Phishing scams are on the rise posing a real threat to firms worldwide. Therefore, it is imperative that firms and their associates are well equipped to protect sensitive information.
In a recent webinar, Eze Castle Integration’s Senior Product Manager Steve Banda and Product Manager Evelyn Villemaire shared insights around the threat landscape affecting firms. They also let listeners in on some top tips to combat phishing and social engineering. Below is a summary of the content covered as well as the full webinar replay.
Cyber Threat Landscape
It is important that firms identify the different forms of intruder attacks that could affect them, and the unique measures used to combat each type effectively. Threats include:
Physical security attacks
External hacking and denial-of-service (DoS) attacks
Insider data leakage and theft
Mobile device theft
Social Engineering and Phishing
Social engineering is when human trust is exploited to obtain sensitive information.

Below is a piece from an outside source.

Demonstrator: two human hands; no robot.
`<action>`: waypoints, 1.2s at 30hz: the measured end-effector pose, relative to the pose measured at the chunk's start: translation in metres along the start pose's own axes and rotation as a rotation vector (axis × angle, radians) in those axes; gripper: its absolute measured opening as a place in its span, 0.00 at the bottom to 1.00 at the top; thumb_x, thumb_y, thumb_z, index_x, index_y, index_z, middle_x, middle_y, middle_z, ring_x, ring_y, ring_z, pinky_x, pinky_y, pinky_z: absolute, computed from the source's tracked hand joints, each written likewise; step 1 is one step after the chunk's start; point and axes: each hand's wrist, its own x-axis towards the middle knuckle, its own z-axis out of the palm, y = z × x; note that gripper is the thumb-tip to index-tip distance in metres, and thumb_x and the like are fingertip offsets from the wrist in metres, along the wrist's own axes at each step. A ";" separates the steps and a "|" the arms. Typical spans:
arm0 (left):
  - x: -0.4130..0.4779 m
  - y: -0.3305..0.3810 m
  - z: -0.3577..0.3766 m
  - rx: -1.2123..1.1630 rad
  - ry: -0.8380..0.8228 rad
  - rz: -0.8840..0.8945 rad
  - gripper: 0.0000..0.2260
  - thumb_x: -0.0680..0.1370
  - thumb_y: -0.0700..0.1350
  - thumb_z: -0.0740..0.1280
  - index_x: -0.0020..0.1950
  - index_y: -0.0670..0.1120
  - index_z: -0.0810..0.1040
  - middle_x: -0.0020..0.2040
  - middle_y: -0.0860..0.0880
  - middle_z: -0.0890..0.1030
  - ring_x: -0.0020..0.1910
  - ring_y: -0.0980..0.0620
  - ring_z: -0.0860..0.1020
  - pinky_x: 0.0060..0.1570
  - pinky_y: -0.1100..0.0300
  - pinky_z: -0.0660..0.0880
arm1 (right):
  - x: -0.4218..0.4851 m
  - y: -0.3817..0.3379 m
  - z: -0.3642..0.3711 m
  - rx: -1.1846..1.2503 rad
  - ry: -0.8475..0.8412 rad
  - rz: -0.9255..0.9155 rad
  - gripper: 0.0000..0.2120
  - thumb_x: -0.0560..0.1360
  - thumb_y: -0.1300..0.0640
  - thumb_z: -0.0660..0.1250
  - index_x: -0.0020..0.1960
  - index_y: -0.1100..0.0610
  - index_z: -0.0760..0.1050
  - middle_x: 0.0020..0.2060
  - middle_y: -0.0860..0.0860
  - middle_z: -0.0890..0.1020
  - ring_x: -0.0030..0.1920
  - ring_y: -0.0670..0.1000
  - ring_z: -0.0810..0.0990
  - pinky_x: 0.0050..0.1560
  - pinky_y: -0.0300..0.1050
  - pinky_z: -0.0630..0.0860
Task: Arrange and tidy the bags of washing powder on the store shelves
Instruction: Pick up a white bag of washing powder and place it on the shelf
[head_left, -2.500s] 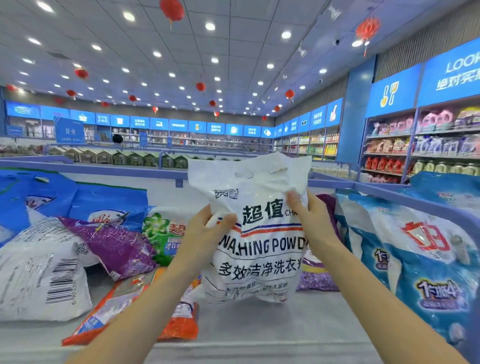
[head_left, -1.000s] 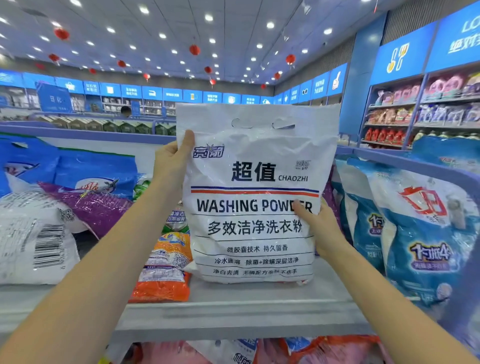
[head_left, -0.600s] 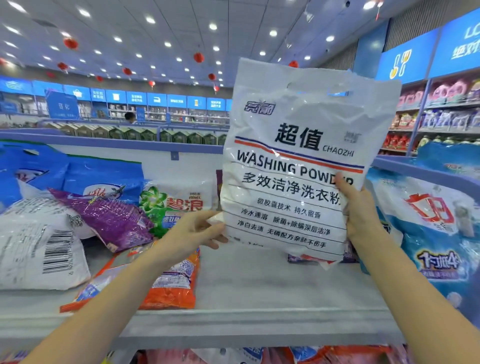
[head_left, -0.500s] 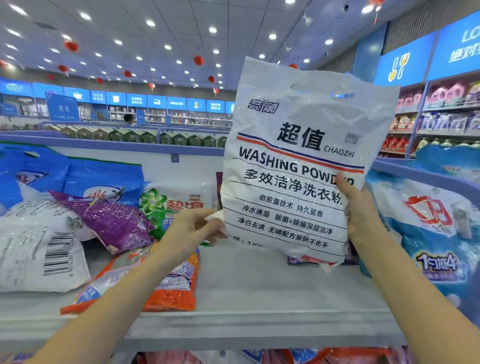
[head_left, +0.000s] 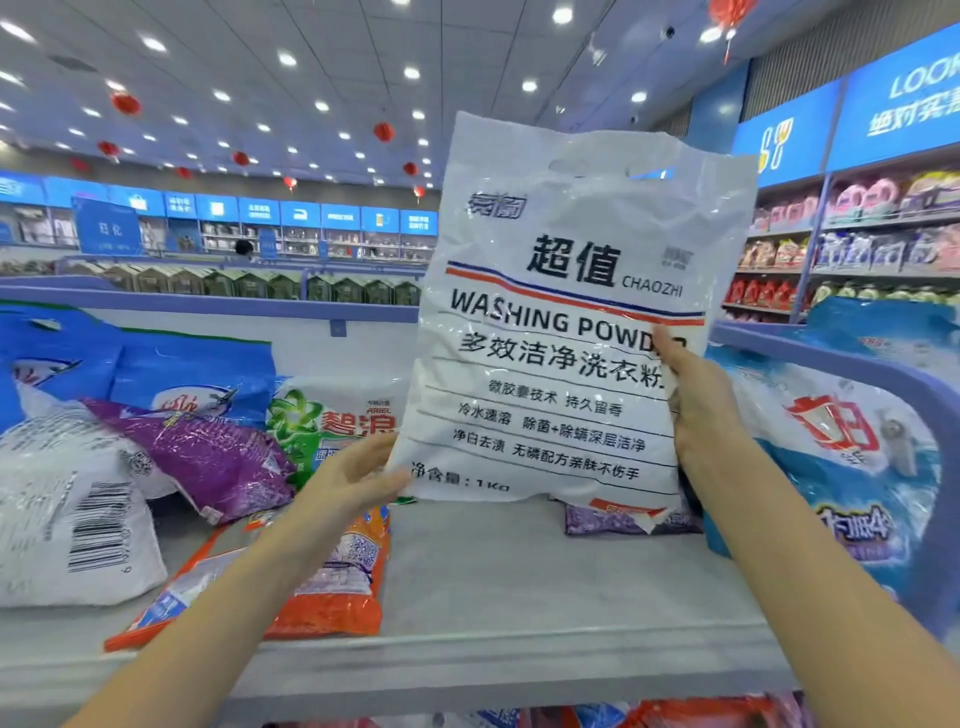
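I am standing at the grey shelf (head_left: 519, 597), which is running beneath and in front of the white bag (head_left: 561, 332). I am holding that white bag up in both hands with the print facing me and its top leaning a little to the right. Its lower edge is hanging low over the shelf, and I cannot tell whether it is touching. My bare forearms are reaching up and forward from the bottom corners of the view, converging on the white bag's lower half.

Just right of the white bag, the blue bags (head_left: 841, 457) are standing upright. Well left of it the barcode bag (head_left: 78, 519) is lying flat, and a purple bag (head_left: 218, 457) is slumping against it on the side nearer the white bag. Below and left of the white bag, the orange bag (head_left: 332, 587) is lying flat under my left forearm. The green bag (head_left: 332, 421) is standing just left of the white bag, behind my left hand (head_left: 358, 478).

My right hand (head_left: 696, 405) is gripping the white bag's right edge about halfway up, thumb lying across the print, the other fingers hidden behind. My left hand is pinching the lower left corner lightly, thumb tip on the front, fingers going to the edge.
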 end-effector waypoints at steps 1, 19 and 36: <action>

Phishing is the most common form, where attacks tend to stem from email, telephone or text messages.
73% of breaches are financially motivated
66% of malware is installed via malicious email attachments
Social engineering methods are used in 43% of all breaches
Other deceptive social engineering methods used to target firms are not limited to, but include:
Pretexting – this could be a phone call where a person lies about their identify to encourage sensitive data to be shared.
Water holing – a strategic attack on a planned group of individuals within a firm, or individuals across organisations that fall under a specific industry, to gain access to specific data.
Tailgating – when an associate with secure access to remote areas within an organisation, or an event, is followed by someone without this access, to obtain access to confidential information.
Vishing – This is voice phishing, and commonly an automated call asking the person at the receiving end to use their phone to select options based on the questions being asked.
Social Engineering Life Cycle
Intruder attacks are most often strategic and well planned, consisting of four phases:
Investigation – this is where the hacker identifies their victim(s), conduct research on them, and select appropriate attack method(s)
Hook – target firms are engaged and deceived
Play – information is obtained over a period and the attack is executed
Exit – the interaction is brought to a natural end and all traces of malware are removed to cover tracks
Phishing Scam Case Study
Target: 31 terabytes of data were stolen from 144 American universities, 36 American companies, 5 American government agencies.
The attack: Nine people were involved in planning and carrying out the attack, using phishing emails spoofing professor names.
Motivation: The data was stolen with financial motivations, and sold to Iranian public universities for $3.4 billion.
Four Proactive Tips
Firms should follow these four tips to protect themselves from social engineering attacks:
Evaluate available security safeguards
Conduct security training
Establish an incident response program
Emphasise a culture of security
It’s always better to be safe than to be sorry.